# Task statement:
Return the data that follows exactly, with each line intact.

# Data excerpt:
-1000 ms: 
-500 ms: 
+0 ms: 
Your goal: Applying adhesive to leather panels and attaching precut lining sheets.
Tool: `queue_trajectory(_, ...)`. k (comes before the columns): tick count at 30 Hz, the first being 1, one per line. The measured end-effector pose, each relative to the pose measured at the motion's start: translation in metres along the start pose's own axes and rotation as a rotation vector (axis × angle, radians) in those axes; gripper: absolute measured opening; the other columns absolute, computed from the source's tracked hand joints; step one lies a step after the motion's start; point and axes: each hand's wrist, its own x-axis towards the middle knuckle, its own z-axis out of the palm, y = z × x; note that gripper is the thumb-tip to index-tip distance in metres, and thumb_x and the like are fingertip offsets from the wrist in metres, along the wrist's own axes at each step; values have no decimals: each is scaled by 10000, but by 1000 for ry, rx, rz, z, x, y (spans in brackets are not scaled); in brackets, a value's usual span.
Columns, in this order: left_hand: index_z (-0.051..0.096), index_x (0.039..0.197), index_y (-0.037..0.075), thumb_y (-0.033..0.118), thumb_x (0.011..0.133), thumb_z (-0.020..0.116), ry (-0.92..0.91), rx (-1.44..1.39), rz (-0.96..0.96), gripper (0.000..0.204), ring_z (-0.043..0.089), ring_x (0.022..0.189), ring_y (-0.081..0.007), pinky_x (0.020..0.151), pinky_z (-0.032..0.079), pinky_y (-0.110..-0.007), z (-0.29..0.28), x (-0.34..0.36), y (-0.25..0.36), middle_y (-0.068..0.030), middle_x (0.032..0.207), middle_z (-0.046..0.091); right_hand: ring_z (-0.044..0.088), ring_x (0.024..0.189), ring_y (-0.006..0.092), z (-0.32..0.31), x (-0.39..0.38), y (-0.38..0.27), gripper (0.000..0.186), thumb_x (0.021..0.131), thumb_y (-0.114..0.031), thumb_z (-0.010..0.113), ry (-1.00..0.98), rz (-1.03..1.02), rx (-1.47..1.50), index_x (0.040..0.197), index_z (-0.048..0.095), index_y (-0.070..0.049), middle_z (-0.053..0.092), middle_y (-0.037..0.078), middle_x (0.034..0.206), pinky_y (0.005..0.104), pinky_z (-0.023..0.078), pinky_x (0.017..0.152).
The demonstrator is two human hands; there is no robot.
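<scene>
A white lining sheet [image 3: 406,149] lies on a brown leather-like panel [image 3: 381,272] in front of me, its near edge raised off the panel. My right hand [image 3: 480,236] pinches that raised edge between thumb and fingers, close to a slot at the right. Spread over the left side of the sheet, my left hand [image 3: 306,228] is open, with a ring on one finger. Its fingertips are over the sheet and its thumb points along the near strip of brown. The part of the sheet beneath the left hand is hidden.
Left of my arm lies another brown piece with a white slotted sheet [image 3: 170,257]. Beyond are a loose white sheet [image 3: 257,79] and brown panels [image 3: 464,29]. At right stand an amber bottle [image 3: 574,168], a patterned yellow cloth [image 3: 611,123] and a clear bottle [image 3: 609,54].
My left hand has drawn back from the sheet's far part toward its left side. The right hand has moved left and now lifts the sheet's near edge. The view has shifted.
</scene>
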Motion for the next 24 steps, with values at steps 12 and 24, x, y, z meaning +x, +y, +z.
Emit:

# Worked solution:
-1000 ms: 
-500 ms: 
+0 ms: 
Your goal: Applying adhesive to leather panels and attaching precut lining sheets.
Tool: `queue_trajectory(_, ...)`. k (comes before the columns): tick count at 30 Hz, the first being 1, one per line. The measured end-effector pose, each relative to the pose measured at the motion's start: translation in metres along the start pose's own axes and rotation as a rotation vector (axis × angle, radians) in those axes; gripper: absolute measured opening; the other columns absolute, computed from the source's tracked hand joints; step one lies a step after the motion's start; point and axes: each hand's wrist, its own x-axis towards the middle knuckle, its own z-axis out of the palm, y = z × x; note that gripper is the thumb-tip to index-tip distance in metres, and thumb_x and the like are fingertip offsets from the wrist in metres, along the wrist's own axes at each step; values have no decimals: each is scaled by 10000, but by 1000 for ry, rx, rz, z, x, y (spans in brackets are not scaled); in brackets, a value's usual span.
Columns, in this order: left_hand: index_z (-0.051..0.096), index_x (0.039..0.197), index_y (-0.037..0.075), thumb_y (-0.033..0.118), thumb_x (0.011..0.133), thumb_z (-0.020..0.116), ry (-0.92..0.91), rx (-1.44..1.39), rz (-0.96..0.96), gripper (0.000..0.204), ring_z (-0.043..0.089), ring_x (0.022..0.189), ring_y (-0.081..0.007), pinky_x (0.020..0.151), pinky_z (-0.032..0.079), pinky_y (-0.110..-0.007), z (-0.29..0.28), x (-0.34..0.36), y (-0.25..0.36), middle_y (-0.068..0.030), middle_x (0.032..0.207), middle_z (-0.046..0.091); right_hand: ring_z (-0.044..0.088), ring_x (0.024..0.189), ring_y (-0.006..0.092), z (-0.32..0.31), x (-0.39..0.38), y (-0.38..0.27), gripper (0.000..0.186), thumb_x (0.021..0.131), thumb_y (-0.114..0.031), thumb_z (-0.010..0.113), ry (-1.00..0.98), rz (-1.03..1.02), rx (-1.47..1.50), index_x (0.040..0.197), index_z (-0.048..0.095), index_y (-0.070..0.049), middle_z (-0.053..0.092), middle_y (-0.037..0.078), middle_x (0.034..0.206), pinky_y (0.005..0.104), pinky_z (-0.023..0.078), pinky_x (0.017..0.152).
The demonstrator is two human hands; there is no robot.
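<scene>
A white lining sheet [image 3: 406,149] lies on a brown leather-like panel [image 3: 381,272] in front of me, its near edge raised off the panel. My right hand [image 3: 480,236] pinches that raised edge between thumb and fingers, close to a slot at the right. Spread over the left side of the sheet, my left hand [image 3: 306,228] is open, with a ring on one finger. Its fingertips are over the sheet and its thumb points along the near strip of brown. The part of the sheet beneath the left hand is hidden.
Left of my arm lies another brown piece with a white slotted sheet [image 3: 170,257]. Beyond are a loose white sheet [image 3: 257,79] and brown panels [image 3: 464,29]. At right stand an amber bottle [image 3: 574,168], a patterned yellow cloth [image 3: 611,123] and a clear bottle [image 3: 609,54].
My left hand has drawn back from the sheet's far part toward its left side. The right hand has moved left and now lifts the sheet's near edge. The view has shifted.
</scene>
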Motion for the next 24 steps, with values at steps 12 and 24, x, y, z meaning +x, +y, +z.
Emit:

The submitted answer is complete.